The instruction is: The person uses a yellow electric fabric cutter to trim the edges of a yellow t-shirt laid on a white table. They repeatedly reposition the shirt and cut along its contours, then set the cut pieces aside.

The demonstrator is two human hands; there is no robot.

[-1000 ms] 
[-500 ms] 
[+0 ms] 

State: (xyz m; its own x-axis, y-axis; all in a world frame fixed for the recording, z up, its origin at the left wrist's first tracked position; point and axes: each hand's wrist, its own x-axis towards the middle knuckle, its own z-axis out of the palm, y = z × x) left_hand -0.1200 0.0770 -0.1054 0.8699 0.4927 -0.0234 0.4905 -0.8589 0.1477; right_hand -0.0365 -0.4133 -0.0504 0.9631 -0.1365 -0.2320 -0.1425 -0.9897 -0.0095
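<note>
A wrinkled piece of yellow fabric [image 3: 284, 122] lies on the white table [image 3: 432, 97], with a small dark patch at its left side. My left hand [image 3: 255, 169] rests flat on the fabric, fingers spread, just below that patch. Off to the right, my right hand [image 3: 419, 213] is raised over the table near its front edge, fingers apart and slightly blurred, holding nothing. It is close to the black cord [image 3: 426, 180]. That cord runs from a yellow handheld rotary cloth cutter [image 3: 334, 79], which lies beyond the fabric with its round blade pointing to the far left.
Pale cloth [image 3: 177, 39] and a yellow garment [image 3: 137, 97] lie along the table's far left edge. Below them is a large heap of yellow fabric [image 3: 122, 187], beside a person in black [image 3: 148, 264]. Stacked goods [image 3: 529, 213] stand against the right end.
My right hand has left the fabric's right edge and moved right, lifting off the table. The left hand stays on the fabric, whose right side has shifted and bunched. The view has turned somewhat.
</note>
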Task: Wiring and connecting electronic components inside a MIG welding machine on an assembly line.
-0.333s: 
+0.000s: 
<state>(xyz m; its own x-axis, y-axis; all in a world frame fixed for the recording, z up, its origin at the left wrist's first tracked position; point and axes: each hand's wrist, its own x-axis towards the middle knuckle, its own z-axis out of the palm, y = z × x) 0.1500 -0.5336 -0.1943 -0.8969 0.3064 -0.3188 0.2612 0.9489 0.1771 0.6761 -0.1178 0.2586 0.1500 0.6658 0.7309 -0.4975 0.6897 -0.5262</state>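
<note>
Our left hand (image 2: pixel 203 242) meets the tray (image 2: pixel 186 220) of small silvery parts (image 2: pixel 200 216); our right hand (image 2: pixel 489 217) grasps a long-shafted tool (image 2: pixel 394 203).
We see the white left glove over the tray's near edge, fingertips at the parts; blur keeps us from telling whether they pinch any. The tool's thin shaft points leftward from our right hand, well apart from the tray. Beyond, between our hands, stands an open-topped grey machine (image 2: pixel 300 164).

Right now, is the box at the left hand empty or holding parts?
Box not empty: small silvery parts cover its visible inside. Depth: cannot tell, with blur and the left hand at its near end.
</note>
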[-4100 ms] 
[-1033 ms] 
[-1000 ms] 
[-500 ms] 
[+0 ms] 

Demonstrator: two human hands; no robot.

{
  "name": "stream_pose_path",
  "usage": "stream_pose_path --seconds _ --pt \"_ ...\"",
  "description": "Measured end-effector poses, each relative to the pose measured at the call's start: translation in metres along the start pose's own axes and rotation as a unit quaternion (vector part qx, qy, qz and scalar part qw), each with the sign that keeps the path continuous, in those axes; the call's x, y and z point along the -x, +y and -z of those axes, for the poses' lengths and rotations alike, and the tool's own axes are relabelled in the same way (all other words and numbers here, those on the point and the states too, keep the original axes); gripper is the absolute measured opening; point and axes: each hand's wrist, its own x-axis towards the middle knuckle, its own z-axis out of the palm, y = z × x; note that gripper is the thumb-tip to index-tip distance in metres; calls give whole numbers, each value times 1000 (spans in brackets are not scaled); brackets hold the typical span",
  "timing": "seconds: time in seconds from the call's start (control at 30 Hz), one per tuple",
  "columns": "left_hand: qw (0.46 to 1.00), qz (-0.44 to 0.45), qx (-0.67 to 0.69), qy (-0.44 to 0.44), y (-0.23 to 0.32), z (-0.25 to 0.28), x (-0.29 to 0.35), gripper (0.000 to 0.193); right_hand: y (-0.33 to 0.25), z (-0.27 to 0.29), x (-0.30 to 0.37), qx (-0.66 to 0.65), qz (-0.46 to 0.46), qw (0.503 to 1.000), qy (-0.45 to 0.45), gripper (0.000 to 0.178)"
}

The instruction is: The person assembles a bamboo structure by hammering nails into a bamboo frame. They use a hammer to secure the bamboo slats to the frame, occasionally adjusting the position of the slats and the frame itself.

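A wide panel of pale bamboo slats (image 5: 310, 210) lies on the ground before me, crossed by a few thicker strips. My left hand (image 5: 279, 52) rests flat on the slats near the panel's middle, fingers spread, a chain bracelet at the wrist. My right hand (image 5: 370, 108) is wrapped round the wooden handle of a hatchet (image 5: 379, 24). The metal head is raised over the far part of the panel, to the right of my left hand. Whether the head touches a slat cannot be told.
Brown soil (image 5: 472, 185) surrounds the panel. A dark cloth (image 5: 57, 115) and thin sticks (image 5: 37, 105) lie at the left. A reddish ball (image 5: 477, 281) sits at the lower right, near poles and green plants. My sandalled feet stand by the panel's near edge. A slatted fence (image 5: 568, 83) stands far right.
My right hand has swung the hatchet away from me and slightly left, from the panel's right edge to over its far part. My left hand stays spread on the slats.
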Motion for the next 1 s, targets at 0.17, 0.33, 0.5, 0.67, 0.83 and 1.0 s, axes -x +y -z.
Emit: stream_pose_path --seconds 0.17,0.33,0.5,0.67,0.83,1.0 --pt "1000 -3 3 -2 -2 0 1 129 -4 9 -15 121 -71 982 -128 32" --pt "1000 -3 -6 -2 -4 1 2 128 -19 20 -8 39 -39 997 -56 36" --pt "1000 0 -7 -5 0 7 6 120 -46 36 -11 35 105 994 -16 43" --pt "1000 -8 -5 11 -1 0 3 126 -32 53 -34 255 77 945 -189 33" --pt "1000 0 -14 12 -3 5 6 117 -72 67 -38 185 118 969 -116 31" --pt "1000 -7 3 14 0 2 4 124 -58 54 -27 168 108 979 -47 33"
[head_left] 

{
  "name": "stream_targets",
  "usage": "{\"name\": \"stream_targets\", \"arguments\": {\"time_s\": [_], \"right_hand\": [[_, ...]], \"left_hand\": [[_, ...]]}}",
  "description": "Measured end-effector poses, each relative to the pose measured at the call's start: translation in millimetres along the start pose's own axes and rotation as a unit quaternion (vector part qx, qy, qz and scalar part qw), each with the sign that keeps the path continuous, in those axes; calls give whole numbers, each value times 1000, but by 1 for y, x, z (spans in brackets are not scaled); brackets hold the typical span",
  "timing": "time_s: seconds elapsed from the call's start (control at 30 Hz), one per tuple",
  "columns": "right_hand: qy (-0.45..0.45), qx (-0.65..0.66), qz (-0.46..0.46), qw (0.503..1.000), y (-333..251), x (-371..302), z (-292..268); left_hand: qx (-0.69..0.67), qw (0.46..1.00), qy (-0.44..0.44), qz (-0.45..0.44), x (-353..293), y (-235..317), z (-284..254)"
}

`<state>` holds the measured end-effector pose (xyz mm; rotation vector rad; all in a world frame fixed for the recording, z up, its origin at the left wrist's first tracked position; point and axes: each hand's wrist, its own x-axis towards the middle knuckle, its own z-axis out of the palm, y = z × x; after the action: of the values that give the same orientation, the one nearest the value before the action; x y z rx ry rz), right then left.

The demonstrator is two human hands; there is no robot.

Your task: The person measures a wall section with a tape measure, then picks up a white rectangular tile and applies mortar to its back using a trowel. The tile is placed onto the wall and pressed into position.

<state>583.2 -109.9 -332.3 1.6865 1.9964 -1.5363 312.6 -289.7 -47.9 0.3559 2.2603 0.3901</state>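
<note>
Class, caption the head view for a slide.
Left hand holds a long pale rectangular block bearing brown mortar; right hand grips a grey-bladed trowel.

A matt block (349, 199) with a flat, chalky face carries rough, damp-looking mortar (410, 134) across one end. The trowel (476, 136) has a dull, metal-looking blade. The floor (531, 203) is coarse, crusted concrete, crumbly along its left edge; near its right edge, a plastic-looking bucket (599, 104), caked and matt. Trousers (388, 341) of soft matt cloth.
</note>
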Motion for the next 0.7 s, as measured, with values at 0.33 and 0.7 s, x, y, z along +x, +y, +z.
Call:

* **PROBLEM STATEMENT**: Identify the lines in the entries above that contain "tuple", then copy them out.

* **ANSWER TO THE EXERCISE**:
  "timing": "seconds: time in seconds from the call's start (control at 30 Hz), one per tuple",
  "timing": "time_s: seconds elapsed from the call's start (control at 30 Hz), one per tuple",

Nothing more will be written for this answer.